Quando ela encosta em mim, eu desfiro o golpe. Com força, como treinei. Pega bem na carne do seu braço. Ela grita alto de dor. Ouço Ricardo ao telefone — Alô? Mara?!
Golpeio de novo. Agora na perna. Ela cai.
Então ela chega. A hora em que eu erro. Como eu disse antes “a diferença entre a vida e a morte é sempre um ato banal que você fez.” Eu quis olhar nos olhos dela uma última vez.
O sangue já havia encharcado sua roupa.

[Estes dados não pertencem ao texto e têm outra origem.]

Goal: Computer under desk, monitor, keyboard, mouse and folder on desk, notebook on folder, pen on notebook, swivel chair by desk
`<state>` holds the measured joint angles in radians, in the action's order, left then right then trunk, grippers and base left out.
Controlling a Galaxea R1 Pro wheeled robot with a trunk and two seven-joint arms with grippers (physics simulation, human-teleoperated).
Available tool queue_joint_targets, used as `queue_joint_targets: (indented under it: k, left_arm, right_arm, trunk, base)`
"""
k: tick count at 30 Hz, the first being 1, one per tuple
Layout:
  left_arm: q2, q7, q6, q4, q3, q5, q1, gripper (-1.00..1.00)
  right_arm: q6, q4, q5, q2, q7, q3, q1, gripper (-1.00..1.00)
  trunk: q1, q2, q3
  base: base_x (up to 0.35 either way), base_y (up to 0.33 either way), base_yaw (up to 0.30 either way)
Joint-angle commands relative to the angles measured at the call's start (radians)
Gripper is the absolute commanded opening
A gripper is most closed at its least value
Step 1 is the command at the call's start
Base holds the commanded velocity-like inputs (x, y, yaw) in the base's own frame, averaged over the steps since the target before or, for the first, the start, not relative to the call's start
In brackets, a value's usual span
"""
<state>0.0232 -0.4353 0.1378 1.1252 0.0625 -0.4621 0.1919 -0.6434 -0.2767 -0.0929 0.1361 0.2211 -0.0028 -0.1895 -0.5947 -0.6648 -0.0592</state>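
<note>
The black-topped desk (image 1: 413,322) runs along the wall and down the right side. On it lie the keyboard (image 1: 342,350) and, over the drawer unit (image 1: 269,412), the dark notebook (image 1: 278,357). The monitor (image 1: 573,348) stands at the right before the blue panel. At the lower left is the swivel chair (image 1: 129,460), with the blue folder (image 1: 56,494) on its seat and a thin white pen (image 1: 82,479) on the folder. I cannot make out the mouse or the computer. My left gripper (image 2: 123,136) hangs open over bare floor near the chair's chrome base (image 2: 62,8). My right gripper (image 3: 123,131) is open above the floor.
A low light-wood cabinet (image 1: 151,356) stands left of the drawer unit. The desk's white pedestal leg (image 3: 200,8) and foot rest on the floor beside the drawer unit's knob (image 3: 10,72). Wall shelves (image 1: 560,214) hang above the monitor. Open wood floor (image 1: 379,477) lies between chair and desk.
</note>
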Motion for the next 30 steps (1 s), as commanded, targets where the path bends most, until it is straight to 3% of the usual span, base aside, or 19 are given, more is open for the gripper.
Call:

Ela estava deitada na grama de forma largada, como um defunto que ninguém quis arrumar. Ela respira
Não Saia Agora
com dificuldade. Eu sou humana. Não sou ma. Ela é. Não posso deixar ela morrer assim, sem a dignidade que ela dedicou a tantos outros mortos.
Me sento ao seu lado. Endireito o seu corpo. Ela geme, mas não reage. Já está quase lá. Arrumo o seu cabelo, tirando do seu rosto. Olho nos seus olhos onde só resta um fiado de luz, esperando a hora de fechá-los. Quero que ela se vá olhando para mim.
Então sinto a agulhada forte no meu pescoço desprotegido. E num instante tudo se apaga. Mas não antes de ouvir minha consciência dizer: — Sua fraca! Você só precisava ter deixado ela para trás. Agora morreremos. Nós duas.